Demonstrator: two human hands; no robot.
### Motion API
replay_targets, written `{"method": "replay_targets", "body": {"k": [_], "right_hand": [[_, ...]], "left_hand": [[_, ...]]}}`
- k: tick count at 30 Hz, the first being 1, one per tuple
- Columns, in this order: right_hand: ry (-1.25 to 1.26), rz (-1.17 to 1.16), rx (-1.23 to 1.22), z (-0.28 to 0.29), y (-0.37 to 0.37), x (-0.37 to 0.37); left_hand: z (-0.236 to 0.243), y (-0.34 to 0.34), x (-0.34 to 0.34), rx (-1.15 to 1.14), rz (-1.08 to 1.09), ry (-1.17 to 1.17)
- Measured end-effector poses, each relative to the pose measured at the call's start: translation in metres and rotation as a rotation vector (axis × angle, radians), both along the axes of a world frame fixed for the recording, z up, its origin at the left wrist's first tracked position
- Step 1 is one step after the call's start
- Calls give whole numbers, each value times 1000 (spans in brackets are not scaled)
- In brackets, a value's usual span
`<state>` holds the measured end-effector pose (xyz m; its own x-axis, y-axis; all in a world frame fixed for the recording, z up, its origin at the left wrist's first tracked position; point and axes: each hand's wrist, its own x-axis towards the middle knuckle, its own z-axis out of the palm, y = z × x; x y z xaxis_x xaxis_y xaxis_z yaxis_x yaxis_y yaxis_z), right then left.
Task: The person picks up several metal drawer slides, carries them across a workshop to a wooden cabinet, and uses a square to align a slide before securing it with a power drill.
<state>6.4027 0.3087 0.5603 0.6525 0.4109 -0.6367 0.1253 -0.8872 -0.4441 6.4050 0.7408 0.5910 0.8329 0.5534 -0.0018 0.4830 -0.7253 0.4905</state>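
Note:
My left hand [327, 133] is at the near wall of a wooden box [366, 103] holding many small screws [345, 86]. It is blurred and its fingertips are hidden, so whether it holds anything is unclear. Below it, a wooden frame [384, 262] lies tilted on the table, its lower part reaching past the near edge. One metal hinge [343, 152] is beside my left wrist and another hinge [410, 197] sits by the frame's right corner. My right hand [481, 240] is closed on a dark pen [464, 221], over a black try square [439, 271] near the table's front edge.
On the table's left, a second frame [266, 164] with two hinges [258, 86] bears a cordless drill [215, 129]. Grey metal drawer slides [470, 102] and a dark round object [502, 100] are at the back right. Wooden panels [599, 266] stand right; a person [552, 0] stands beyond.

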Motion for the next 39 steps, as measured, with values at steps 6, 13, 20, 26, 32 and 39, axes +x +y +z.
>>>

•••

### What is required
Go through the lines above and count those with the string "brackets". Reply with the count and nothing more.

### Solution for this problem
2